Я часто стоял, опершись о широкий подоконник, и глядел на уходящую вдаль линию Невского проспекта. Из-за спины доносились привычные звуки: детские голоса, выстрелы от переключения часов, стук сбитых фигур. Или выходил покурить, дверь рядом вела в приемную, где сидела очаровательная Ирочка — секретарша директрисы Дворца Галины Михайловны Черняковой. Наконец, время подходило к восьми, клуб постепенно пустел и, если другие тренеры тоже уходили, Владимир Григорьевич говорил мне: «Ну что, Гена, не пора ли нам пора?» Мы тушили роскошную люстру, дважды проворачивали огромный ключ и шли к замечательной мраморной лестнице бывшего царского дворца, которая немало видела на своем веку. Спускаясь по ней, мы проходили мимо большого панно: пионеры в красных галстуках смотрят восторженно на Жданова — одутловатое лицо, усики, френч с большими карманами. Дворец пионеров носил тогда его имя, равно как и Университет, который я закончил. Было бы логично, если бы я и жил в Ждановском районе, но это было не так, я жил в Дзержинском. Нередко нас встречали родители или бабушки, чтобы поинтересоваться успехами детей или просто спросить, не шалит ли ребенок. Самых маленьких ждали внизу несколько часов перед гардеробом; зачастую дорога домой была неблизкая и не имело никакого смысла возвращаться, чтобы через полчаса снова собираться в путь, время же тогда не стоило ничего.
Владимир Григорьевич всегда давал несколько копеек старушкам-гардеробщицам и непременно называл их по имени и отчеству, Марья Гавриловна или Варвара Тимофеевна. Зимой помню его всегда в одном и том же черном пальто с потертым воротником, в руках у него был коричневый портфель, тоже видавший виды.

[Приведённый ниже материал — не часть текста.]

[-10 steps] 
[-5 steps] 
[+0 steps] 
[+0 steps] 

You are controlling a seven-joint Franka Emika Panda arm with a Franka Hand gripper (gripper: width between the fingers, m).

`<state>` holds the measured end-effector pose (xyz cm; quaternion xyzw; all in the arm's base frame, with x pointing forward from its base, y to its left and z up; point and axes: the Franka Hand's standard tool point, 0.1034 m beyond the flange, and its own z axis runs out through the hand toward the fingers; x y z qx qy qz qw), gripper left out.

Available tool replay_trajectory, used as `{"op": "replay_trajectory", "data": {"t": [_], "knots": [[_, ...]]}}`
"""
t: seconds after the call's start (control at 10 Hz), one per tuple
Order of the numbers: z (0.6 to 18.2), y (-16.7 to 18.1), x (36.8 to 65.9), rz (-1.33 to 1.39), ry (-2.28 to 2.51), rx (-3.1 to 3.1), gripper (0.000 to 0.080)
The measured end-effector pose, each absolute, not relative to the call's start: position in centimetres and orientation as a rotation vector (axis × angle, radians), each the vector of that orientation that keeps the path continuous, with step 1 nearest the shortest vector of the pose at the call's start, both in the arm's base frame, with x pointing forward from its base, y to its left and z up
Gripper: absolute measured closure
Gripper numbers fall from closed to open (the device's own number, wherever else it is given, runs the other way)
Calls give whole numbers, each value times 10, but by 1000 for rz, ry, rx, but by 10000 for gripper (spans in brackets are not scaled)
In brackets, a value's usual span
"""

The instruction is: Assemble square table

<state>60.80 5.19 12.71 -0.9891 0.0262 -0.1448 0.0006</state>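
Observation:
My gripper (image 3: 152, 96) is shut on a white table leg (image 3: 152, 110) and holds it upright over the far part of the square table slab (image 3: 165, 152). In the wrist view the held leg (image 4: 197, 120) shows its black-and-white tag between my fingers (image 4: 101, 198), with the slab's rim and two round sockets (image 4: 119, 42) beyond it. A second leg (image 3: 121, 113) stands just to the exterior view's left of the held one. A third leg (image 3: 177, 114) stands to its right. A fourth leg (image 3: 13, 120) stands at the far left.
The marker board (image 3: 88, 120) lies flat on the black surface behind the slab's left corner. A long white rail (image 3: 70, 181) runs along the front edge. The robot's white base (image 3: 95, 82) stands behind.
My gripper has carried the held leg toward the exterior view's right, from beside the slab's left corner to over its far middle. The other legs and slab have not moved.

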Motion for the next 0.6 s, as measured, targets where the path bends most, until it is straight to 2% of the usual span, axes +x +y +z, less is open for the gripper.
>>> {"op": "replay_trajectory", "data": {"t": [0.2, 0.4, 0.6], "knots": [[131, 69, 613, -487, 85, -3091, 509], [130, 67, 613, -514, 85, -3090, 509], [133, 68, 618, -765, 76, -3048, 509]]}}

Перехватить десятку до следующей получки — часто встречавшееся явление тогда — не было тоже незнакомо ему. Мы выходили на Фонтанку и шли к Аничкову мосту, болтая о том, о сем. Вижу хорошо один такой весенний вечер, когда, вступая на мост и продолжая разговор о ком-то, Владимир Григорьевич произнес: «Ты знаешь, Гена, я никогда не ругаюсь, но об этом человеке могу сказать только, что он нет, ты слышал от меня хоть когда-нибудь одно бранное слово?». Я отрицательно мотал головой. «Нет, ты меня очень извини, но человек этот…». Спустившись с моста мы поравнялись уже с замечательной красоты дворцом Бе-лосельских-Белозерских, где тогда размещался Куйбышевский райком партии. Владимир Григорьевич еще раз оглянулся, чтобы его не мог услышать случайный прохожий, и тихо произнес:
«Человек этот — говно». На углу Невского и Владимирского наши пути расходились, он садился в трамвай, чтобы ехать домой, я же переходил на другую сторону Невского, не зная еще, повернуть ли направо — в направлении дома, или налево — в сторону Садовой и Чигоринского клуба. Вечер еще только начинался, и неизвестно было, как и когда он кончится.

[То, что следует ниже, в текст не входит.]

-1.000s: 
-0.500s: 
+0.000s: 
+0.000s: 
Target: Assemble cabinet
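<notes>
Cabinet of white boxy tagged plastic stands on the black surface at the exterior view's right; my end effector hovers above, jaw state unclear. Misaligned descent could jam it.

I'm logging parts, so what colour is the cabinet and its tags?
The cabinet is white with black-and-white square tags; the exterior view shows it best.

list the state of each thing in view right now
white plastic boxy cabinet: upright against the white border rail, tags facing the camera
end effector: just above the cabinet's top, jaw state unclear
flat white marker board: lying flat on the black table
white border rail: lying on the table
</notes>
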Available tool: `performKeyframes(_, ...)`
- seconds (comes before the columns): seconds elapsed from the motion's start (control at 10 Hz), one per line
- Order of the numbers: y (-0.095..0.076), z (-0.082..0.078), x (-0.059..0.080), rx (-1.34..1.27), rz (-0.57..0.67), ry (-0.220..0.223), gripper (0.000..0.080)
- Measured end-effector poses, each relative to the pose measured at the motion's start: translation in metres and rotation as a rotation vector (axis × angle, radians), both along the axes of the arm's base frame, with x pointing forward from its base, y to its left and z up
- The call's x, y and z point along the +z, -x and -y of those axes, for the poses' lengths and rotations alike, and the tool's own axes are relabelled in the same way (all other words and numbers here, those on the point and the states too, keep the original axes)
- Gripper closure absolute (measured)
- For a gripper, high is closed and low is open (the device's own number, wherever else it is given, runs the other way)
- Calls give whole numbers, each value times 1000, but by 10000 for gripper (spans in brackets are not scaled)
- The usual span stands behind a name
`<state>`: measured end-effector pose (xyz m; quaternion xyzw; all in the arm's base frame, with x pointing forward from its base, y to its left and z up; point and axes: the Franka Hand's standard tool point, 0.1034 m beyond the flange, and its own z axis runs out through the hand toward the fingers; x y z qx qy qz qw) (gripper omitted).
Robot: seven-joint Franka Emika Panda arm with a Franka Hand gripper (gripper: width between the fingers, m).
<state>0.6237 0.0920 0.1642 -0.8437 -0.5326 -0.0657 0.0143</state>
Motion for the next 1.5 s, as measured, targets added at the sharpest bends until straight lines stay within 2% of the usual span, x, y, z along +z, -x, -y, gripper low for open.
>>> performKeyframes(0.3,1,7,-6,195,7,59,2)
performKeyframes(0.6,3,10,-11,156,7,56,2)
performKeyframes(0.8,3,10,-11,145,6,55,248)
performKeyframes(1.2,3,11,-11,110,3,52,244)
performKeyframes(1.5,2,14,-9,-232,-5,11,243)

У Владимира Григорьевича было немало знакомых в научном мире. На протяжении долгого времени он руководил шахматным кружком в Доме ученых. Сам он закончил Институт киноинженеров, но никогда не работал по специальности и, мне кажется, испытывал пиетет ко всем этим профессорам и ученым, собиравшимся раз в неделю в особняке на Неве и под его руководством разбиравшим партии или игравшим в турнирах. Шахматы были для них не только любимой игрой, которой были отданы детские или юношеские годы, но и средством уйти в другой мир, без собраний, политинформаций, юбилеев и коллективных писем протеста или в защиту, которыми была пронизана вся жизнь тех времен.

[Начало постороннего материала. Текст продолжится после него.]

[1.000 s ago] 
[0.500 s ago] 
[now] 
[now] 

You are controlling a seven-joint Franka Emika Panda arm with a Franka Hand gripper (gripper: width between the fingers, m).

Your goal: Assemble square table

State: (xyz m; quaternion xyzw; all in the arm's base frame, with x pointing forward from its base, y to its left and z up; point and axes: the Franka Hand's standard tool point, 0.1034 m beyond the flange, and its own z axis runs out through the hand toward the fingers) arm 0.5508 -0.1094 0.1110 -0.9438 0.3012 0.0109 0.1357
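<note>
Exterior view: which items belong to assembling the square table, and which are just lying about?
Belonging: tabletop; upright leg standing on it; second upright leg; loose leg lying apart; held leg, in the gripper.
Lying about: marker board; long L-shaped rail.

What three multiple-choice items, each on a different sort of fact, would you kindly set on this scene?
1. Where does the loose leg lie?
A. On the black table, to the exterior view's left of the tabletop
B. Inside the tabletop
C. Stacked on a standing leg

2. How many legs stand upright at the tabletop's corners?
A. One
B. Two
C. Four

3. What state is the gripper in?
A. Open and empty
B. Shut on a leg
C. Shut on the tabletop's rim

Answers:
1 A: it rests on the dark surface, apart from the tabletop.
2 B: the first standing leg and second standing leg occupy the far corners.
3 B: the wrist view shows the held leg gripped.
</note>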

В январе 1972 года, моего последнего года в России, мы были вместе в Чернигове на всесоюзных юношеских соревнованиях. Темы разговоров за ужином были обычные: X никак не может избавиться от цейтнотов, разочаровывает Y, а вот Z, наоборот, сильно прибавил. Изредка, когда заходила речь о жизни самой, Владимир Григорьевич вздыхал: «Вот, если бы был жив Ленин, все было бы по-другому» — точка зрения, довольно распространенная тогда у людей его поколения. Я слушал и не слушал его; моя собственная жизнь была занята уже другим: через несколько месяцев я подал документы на выезд из Советского Союза.